Tre agenti della Polizia ferroviaria aggrediti alla stazione di San Benedetto del Tronto. Uno di loro è stato costretto a ricorrere alle cure mediche dopo le lesioni riportate durante l’intervento. L’episodio riaccende l’attenzione del Sindacato Autonomo Polizia sulle condizioni in cui sono chiamati a lavorare gli operatori di Polizia e, soprattutto, sulla carenza di organico che interessa le forze dell’ordine in provincia di Ascoli Piceno.

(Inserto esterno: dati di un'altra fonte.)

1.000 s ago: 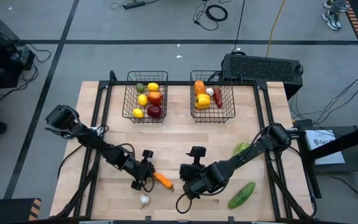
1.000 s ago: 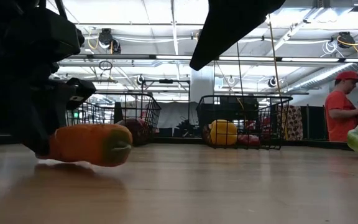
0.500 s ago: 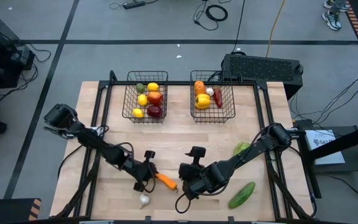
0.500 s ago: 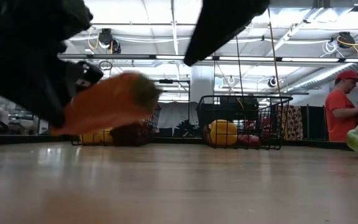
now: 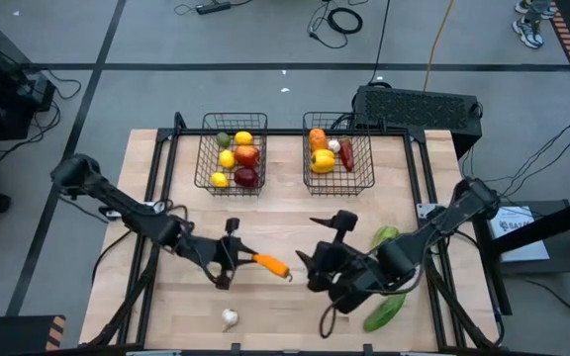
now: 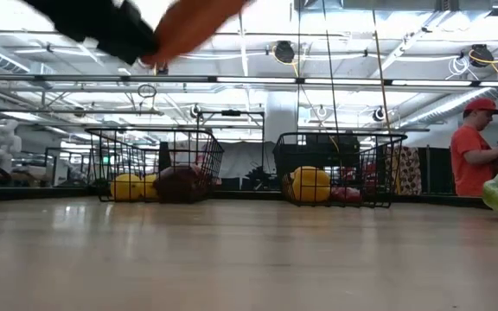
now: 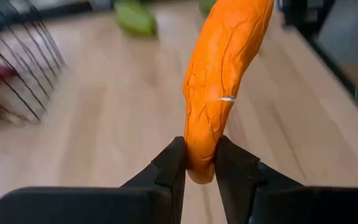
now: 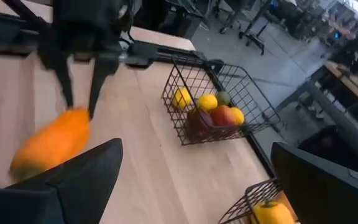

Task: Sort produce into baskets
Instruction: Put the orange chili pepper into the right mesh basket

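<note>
Carrot pinched in the left gripper above the table, right gripper spread wide beside it.

We see the left gripper with its jaws clamped tight on the butt end of the carrot, which juts forward past the fingers and hangs clear of the wooden table near its middle. The right gripper sits close by, to the carrot's right in the high view, its jaws set far apart and holding nothing. A garlic bulb lies near the front edge, a cucumber and another green piece lie toward the right. At the back stand the left basket with lemons and apples and the right basket. Across the room we make out a person in a red shirt under bright ceiling lights.
</note>
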Controlling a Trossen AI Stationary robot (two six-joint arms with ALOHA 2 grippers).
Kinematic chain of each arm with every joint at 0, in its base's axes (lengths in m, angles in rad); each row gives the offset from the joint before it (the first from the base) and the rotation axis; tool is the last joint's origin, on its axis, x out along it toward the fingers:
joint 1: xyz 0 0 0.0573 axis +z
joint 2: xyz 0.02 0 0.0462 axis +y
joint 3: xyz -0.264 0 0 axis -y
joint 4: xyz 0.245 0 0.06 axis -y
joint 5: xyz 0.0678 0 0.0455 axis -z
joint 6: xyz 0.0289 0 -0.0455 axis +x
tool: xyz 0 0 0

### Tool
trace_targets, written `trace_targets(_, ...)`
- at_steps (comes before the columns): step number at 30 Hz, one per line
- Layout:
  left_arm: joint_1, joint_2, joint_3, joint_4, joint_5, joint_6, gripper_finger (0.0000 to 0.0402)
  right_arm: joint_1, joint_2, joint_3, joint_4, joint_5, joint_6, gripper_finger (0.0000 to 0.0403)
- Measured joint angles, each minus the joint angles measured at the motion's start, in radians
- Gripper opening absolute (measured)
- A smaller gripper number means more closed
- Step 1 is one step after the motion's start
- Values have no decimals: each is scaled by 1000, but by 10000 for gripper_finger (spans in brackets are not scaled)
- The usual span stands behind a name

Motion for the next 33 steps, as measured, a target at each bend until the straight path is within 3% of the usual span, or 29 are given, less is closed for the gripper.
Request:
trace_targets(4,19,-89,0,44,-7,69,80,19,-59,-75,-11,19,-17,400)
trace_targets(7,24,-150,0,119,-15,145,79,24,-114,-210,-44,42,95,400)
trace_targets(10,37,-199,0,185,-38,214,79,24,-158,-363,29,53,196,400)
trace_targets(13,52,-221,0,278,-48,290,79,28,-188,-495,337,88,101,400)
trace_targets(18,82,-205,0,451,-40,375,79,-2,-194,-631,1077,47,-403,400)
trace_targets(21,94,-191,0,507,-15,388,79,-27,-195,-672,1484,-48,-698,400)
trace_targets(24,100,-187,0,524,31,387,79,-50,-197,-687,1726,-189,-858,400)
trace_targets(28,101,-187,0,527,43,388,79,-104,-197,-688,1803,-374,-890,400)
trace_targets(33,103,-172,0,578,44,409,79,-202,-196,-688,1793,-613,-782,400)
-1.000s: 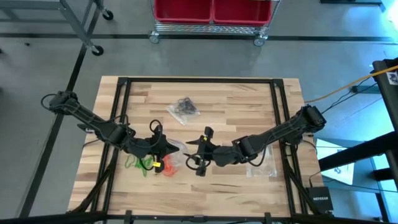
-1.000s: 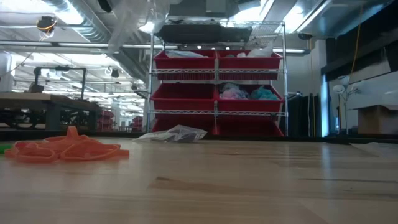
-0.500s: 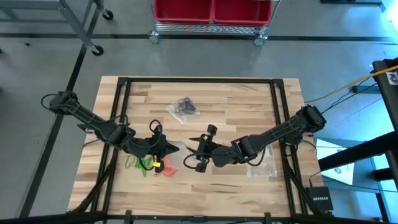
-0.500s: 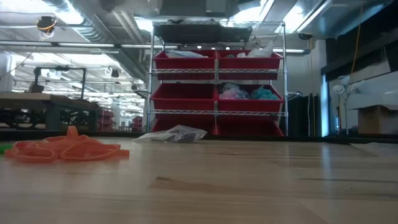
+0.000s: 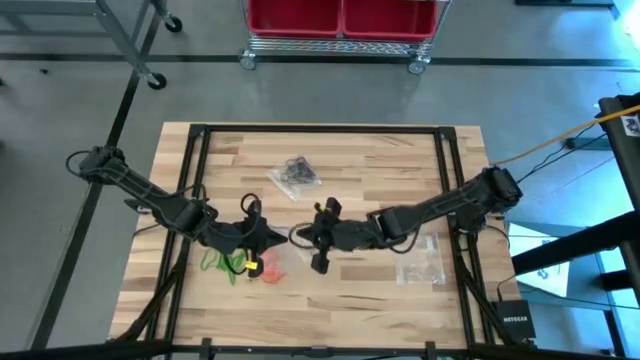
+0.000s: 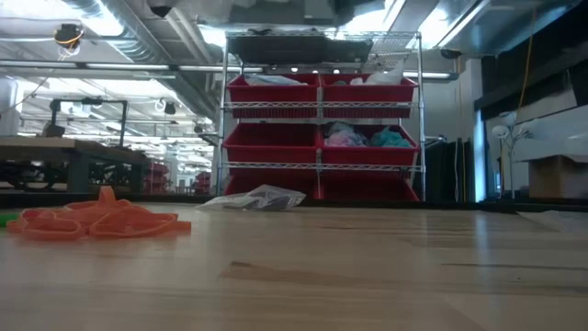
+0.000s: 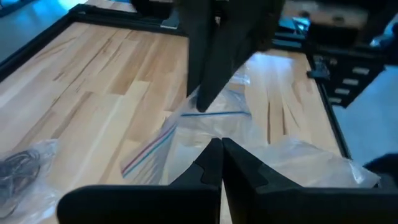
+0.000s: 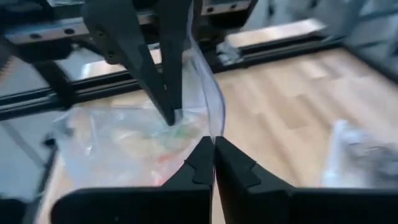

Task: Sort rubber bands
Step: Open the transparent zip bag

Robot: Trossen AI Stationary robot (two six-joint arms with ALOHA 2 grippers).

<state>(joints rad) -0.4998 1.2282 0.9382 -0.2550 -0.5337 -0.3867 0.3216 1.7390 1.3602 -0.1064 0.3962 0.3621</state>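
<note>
High view | left end effector [image 5: 283, 237] and right end effector [image 5: 297, 236], both closed, tip-to-tip at centre, pinching clear plastic bag [image 8: 124, 140] | orange-red and green rubber bands [image 5: 262, 266] just below, nearer left arm

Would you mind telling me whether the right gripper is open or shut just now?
Shut. In its wrist view the right gripper shows both fingers pressed together, pinching the edge of a clear bag that the left gripper also holds.

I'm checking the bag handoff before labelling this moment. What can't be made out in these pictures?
- Clear bag: high view, the two grippers meet over it and hide it.
- Bag contents: right wrist view, only blurred green and red.
- Left gripper and right gripper: low view shows neither.
- Green bands: left arm partly covers them.
</note>
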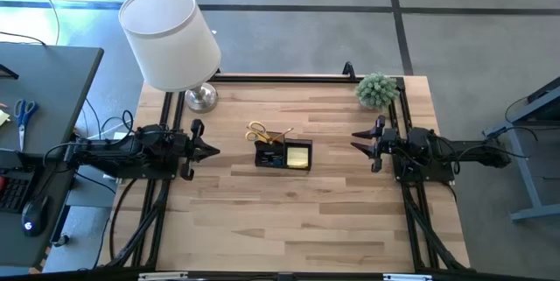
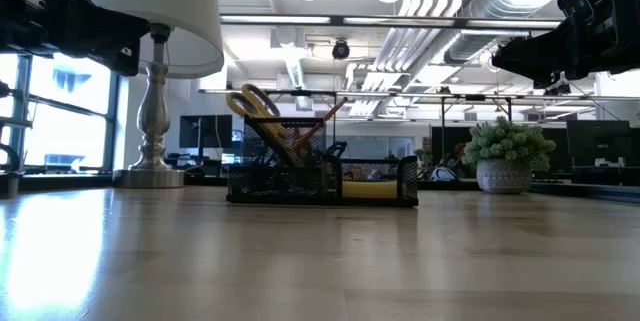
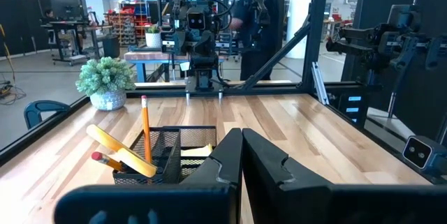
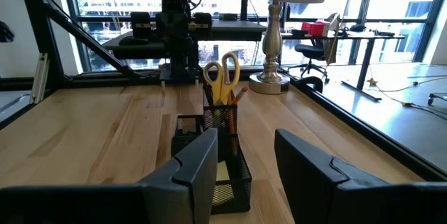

La Polizia davanti alla stazione

 

L’aggressione si è verificata nella serata di martedì, quando gli agenti del Posto Polfer sono intervenuti, su richiesta del Centro operativo compartimentale di Ancona, a bordo di un treno regionale dove era stata segnalata la presenza di una persona straniera priva di documenti e di titolo di viaggio. Al momento dell’intervento, secondo quanto riferito dal sindacato, i tre operatori sono stati violentemente aggrediti.

 

Un episodio che il segretario provinciale del Sap, Massimiliano D’Eramo, inserisce in un quadro più ampio di crescente difficoltà per gli operatori delle forze dell’ordine. E proprio guardando al territorio piceno, il sindacato evidenzia numeri che fotografano una situazione di forte sofferenza degli organici.

 

Secondo il Sap, la Questura di Ascoli registra attualmente una carenza di personale del 15%, mentre il dato sale al 33% per la Polizia ferroviaria, al 23% per la Polizia stradale e addirittura al 42% per la Polizia postale.

 

Numeri che, secondo D’Eramo, assumono un peso ancora maggiore alla luce dell’aumento degli interventi e dei rischi ai quali gli operatori sono quotidianamente esposti. E il riferimento alla Polfer di San Benedetto rende particolarmente concreto il problema: proprio la specialità che opera quotidianamente nelle stazioni e sui treni deve fare i conti con una scopertura di organico indicata dal sindacato nel 33%.

Massimiliano D’Eramo

 

Il sindacato richiama inoltre quanto accaduto il 7 febbraio 2025, quando una poliziotta del Commissariato di San Benedetto del Tronto rimase gravemente ferita durante un intervento, riportando l’amputazione della falangetta del dito indice della mano destra. «Soltanto una fortunata circostanza ha evitato che si ripetesse quanto accaduto», sostiene D’Eramo, sottolineando la necessità di intervenire prima che si verifichino episodi ancora più gravi.

 

Da qui la richiesta di una particolare attenzione, nell’ambito del prossimo Piano di potenziamento, anche nei confronti delle Specialità della Polizia di Stato, considerate dal sindacato tra i settori maggiormente in sofferenza.

 

Ma il Sap mette sul tavolo anche una proposta molto concreta e la definisce «provocatoria, ma neanche troppo». Nel Piceno sono infatti previsti 23 pensionamenti nel corso di quest’anno, ai quali se ne aggiungeranno altri 25 nel prossimo. Complessivamente, dunque, oltre quaranta operatori lasceranno l’Amministrazione nel biennio per raggiunti limiti di età.

 

E, quasi per una coincidenza numerica, sarebbero poco più di quaranta le domande di trasferimento in entrata verso la provincia di Ascoli. Da qui la proposta del sindacato: soddisfare integralmente le richieste di trasferimento significherebbe, secondo il Sap, compensare di fatto le uscite previste nel biennio, ottenendo un immediato riequilibrio degli organici senza ulteriori penalizzazioni per il territorio.

 

«Servono uomini, risorse e strumenti adeguati», conclude D’Eramo. Per il segretario provinciale, infatti, non è possibile continuare a chiedere sempre di più a operatori che già oggi lavorano in condizioni di forte carenza di personale.